Last night, I was vacuuming; Miss Olive snuggled into my back and the older two on the sofa winding down with some mindless screen time.
When I had got so close they absolutely couldn't ignore me anymore, they decided to help me plump up the sofa. The reward for this help? Alfie asked me to vacuum his hair.
Now, Alfie loves the feeling of having his hair sucked into the end of the vacuum, and dissolves into hysterical laughter whenever we do it. He thinks it is extra specially fun when we pretend the vacuum is going to eat him and he has a narrow escape.
Esme on the other hand is absolutely, genuinely terrified of the vacuum. I mean shaking, sobbing, terrified and will beg me to stop if I go anywhere near Alfie with the hose.
So how do I balance their needs?
Is it fair to Alfie to miss out on something he enjoys? Is it fair on Esme to be forced to face something that scares her?
There is a school of parenting that subscribes to the idea that children need to be exposed to the harsh realities of life in order to prepare them for adult life: I know like many of my generation, I was dealt a hearty dose of “suck it up” as a child.
When I comfort my children, my first instinct is to “shhh” them and tell them everything is alright.
It’s what mamas do, right? Comfort their children? But what if that isn’t a comfort?
To my upset child, everything is not alright. To them something is wrong and when I tell them otherwise, or to be quiet, I am giving them the message that those feelings won’t be acknowledged.
Unsurprisingly, as a product of the “suck it up” generation, I struggle to treat my own feelings as valid. When I’m upset, or scared my automatic reaction is to ignore my feelings rather than accept and value them; but what is the cost to me? Well, in a nutshell, it stops me from connecting with thepeople around me.

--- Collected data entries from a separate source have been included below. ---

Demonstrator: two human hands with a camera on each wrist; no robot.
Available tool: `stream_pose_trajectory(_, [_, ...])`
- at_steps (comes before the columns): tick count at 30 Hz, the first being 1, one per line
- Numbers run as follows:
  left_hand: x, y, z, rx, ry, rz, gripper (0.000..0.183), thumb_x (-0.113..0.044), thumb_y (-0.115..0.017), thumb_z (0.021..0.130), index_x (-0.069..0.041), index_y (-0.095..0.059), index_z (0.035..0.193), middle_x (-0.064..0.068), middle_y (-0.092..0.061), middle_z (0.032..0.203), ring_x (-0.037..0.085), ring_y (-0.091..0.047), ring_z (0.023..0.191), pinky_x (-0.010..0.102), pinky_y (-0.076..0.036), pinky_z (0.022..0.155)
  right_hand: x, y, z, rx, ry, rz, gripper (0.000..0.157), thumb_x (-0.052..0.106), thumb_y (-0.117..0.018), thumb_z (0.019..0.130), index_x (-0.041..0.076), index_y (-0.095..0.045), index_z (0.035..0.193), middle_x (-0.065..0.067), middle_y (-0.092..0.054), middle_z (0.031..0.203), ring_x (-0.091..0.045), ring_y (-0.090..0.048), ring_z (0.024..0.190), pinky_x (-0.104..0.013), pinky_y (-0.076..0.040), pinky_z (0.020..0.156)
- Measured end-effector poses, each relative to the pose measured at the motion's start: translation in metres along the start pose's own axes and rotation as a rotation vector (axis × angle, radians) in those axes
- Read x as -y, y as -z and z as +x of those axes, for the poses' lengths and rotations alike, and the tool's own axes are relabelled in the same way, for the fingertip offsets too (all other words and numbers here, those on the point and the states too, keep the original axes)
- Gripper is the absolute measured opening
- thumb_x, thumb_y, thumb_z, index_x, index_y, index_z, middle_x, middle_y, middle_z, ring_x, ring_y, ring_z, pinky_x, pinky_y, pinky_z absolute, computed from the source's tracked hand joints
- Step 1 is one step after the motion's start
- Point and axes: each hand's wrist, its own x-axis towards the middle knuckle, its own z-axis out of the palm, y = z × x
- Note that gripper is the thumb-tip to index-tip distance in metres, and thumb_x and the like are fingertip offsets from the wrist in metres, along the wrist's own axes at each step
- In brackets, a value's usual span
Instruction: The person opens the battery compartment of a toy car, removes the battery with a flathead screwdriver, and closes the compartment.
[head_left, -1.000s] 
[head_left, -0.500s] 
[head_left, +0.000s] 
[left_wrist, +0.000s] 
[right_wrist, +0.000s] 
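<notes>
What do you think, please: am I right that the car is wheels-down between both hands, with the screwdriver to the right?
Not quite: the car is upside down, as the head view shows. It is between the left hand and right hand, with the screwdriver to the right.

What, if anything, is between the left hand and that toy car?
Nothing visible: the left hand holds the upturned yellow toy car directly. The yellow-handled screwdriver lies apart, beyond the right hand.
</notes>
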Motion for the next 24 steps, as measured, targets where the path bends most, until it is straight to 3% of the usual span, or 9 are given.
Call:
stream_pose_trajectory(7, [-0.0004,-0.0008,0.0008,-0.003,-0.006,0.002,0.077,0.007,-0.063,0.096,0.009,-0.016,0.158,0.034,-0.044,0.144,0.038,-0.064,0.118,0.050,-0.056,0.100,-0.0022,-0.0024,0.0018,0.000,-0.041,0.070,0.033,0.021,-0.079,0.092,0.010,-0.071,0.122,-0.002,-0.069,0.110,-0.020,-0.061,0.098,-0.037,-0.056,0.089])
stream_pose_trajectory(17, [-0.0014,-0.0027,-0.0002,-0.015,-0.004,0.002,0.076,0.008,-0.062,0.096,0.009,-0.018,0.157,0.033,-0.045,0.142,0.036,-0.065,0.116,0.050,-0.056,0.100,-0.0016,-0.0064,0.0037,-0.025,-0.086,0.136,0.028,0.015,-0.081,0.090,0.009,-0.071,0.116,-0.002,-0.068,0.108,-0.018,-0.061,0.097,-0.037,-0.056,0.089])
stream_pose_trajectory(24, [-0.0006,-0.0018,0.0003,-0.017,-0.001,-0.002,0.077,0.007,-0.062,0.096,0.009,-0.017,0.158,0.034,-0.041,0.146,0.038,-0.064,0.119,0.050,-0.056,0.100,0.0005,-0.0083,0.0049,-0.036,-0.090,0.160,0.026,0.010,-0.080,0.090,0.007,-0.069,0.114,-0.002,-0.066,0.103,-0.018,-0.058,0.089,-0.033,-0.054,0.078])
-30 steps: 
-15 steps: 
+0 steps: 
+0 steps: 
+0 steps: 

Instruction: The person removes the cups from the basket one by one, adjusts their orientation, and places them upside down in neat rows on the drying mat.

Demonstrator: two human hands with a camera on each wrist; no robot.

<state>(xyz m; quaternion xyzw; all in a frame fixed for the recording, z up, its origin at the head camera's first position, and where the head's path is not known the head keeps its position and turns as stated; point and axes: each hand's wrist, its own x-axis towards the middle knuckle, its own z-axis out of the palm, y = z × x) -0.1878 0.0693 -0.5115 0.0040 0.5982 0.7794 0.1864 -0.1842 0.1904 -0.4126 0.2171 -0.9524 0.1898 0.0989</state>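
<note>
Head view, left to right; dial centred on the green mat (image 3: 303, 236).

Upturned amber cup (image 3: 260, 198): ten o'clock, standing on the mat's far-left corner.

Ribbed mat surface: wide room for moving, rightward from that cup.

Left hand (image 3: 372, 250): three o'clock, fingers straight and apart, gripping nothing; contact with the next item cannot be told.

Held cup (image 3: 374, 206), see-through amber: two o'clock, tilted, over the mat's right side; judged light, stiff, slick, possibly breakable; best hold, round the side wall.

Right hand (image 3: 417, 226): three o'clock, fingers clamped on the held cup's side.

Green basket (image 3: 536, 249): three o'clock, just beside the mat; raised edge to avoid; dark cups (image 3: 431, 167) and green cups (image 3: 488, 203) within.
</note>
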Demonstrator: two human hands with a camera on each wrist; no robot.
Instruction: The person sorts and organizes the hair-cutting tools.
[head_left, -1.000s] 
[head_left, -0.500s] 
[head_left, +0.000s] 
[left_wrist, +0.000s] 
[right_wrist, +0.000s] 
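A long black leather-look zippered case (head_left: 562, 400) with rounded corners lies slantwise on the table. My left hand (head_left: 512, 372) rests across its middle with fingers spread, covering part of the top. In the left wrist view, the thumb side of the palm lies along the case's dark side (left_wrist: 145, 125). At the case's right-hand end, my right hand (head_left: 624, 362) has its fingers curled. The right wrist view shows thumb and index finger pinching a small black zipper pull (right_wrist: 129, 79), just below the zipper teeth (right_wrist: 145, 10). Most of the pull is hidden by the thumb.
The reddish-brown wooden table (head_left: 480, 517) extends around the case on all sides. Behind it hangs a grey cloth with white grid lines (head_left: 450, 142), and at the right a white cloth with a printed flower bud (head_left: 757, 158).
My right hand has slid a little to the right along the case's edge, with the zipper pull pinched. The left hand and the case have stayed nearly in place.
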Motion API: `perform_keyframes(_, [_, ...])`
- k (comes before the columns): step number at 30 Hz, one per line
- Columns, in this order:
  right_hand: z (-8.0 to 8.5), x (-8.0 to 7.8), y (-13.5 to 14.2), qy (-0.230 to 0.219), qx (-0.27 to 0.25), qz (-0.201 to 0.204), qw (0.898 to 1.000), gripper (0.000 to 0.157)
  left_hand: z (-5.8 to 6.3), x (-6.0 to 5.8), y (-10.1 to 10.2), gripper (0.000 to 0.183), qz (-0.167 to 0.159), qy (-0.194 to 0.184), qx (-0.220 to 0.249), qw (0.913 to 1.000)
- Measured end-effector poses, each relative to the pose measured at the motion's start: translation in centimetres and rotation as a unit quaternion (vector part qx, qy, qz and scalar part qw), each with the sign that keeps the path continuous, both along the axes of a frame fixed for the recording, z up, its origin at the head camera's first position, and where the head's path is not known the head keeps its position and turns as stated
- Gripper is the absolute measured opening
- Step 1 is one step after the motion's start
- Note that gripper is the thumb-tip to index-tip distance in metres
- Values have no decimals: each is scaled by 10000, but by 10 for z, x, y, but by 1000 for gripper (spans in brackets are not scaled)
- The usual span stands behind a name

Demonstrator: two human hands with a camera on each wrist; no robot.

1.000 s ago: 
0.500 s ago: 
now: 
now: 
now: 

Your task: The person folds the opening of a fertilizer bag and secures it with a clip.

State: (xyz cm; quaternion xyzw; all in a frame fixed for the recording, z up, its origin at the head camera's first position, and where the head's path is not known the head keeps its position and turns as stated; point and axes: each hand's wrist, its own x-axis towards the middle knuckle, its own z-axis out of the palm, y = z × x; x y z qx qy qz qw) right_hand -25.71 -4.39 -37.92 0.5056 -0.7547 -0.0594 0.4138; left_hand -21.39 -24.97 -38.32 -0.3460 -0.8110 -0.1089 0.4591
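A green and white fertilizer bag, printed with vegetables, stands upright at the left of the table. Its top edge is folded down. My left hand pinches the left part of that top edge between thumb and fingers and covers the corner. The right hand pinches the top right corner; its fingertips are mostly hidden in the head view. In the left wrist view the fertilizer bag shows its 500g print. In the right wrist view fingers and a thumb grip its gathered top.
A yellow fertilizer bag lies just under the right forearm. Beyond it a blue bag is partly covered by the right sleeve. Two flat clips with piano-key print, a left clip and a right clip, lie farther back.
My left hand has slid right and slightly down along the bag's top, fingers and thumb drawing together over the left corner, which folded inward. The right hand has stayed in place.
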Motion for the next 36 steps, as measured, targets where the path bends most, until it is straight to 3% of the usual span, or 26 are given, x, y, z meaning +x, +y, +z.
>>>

It’s a very British thing to be stoical, but it’s not a very healthy one. Inner strength is neglected in favour of a tough shell and an outward lack of empathy, because when we stop valuing how we feel we also stop caring about how others feel.
That’s certainly not the legacy I want for my children. I want them to know that their feelings have value. When they are hurt and upset, they don’t have to be quiet about it and they don’t have to “get over it”: By extension, I hope that it will foster their sense of empathy towards others.
The hardest part for me is that I am making this journey with them, sometimes painfully. By giving them permission to own and honour their feelings, I am doing the same to myself. That means peeling away some of the armour, setting aside some of the hardnosed bitch. That means feeling and being vulnerable and being brave in saying “it upsets me, and that matters”.
I’m also chalking this up as a reason not to vacuum again.